- Assignment
Return the lines exactly as they stand, from the first of the material through the line containing "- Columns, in".

- Dataset section

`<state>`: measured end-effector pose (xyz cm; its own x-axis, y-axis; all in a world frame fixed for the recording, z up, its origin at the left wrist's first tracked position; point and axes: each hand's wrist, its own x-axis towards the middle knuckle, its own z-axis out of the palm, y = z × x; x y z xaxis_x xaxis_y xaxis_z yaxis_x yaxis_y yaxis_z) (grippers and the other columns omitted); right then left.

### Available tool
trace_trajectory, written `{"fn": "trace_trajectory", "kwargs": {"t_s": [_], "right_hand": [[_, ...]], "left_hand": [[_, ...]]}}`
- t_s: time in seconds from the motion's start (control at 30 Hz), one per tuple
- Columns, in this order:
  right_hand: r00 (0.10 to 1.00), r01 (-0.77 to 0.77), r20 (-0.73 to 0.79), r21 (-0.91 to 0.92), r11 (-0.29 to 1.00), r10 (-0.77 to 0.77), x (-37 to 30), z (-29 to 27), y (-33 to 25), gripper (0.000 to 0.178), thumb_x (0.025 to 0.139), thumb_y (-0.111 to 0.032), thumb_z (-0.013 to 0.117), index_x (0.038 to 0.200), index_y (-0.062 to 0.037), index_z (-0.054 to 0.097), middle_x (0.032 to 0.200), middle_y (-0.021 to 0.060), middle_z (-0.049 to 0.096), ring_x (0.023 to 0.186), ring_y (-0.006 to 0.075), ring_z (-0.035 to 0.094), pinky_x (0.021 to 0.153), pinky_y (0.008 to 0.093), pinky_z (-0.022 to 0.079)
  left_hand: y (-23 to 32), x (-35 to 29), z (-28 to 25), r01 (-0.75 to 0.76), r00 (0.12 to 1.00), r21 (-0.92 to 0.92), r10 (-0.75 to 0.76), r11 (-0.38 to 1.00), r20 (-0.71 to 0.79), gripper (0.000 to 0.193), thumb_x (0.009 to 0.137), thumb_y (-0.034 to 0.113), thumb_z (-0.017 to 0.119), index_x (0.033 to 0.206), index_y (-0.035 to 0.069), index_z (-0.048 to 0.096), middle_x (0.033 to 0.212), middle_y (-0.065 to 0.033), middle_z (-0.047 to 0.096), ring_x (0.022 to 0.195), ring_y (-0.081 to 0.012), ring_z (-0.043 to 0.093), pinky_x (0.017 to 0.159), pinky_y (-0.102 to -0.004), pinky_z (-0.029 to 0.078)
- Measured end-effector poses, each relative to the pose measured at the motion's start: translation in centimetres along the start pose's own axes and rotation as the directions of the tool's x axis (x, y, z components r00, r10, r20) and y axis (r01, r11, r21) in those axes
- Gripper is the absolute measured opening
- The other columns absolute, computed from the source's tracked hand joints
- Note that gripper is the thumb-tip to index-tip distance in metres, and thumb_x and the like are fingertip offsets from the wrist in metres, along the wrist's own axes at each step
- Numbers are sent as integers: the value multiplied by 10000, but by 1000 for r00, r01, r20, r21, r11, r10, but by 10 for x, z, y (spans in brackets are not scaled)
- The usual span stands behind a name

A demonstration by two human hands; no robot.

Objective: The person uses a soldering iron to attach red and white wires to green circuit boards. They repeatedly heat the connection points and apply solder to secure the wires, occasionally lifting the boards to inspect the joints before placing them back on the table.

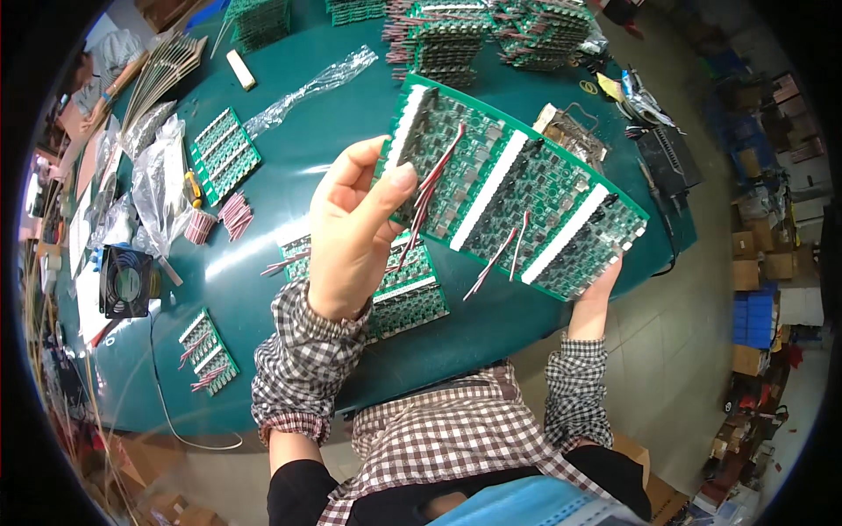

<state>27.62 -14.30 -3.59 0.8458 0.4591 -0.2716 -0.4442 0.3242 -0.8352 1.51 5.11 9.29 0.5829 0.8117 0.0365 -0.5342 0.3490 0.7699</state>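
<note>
A large green circuit board [548, 184] is held up and tilted above the table. It carries white connector strips, dense small components and loose red, black and white wires [427, 193]. My left hand [351, 232] pinches its left end, thumb on the top face near the wires. At the lower right corner, my right hand [598, 294] grips the edge from below; most of its fingers are hidden behind the board. Beneath my left wrist lies another green board [410, 309] with wires, partly covered by my forearm.
Stacked boards [438, 53] stand at the far edge. Leftward lie a smaller board [209, 355], another board [225, 156], wire bundles [235, 215], a black fan [125, 280] and plastic bags [158, 188]. A black device [668, 162] sits right. Another person [112, 66] is at far left.
</note>
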Motion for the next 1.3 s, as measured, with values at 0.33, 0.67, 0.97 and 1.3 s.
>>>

- Output of the exercise
`<state>`: measured end-effector pose (xyz cm; its own x-axis, y-axis; all in a world frame fixed for the recording, z up, its origin at the left wrist's first tracked position; point and axes: each hand's wrist, its own x-axis towards the middle knuckle, its own z-axis out of the palm, y = z × x; x y z xaxis_x xaxis_y xaxis_z yaxis_x yaxis_y yaxis_z) (grippers and the other columns omitted); right then left.

### Available tool
trace_trajectory, written `{"fn": "trace_trajectory", "kwargs": {"t_s": [_], "right_hand": [[_, ...]], "left_hand": [[_, ...]]}}`
- t_s: time in seconds from the motion's start (control at 30 Hz), one per tuple
- Columns, in this order:

With that, the answer is complete.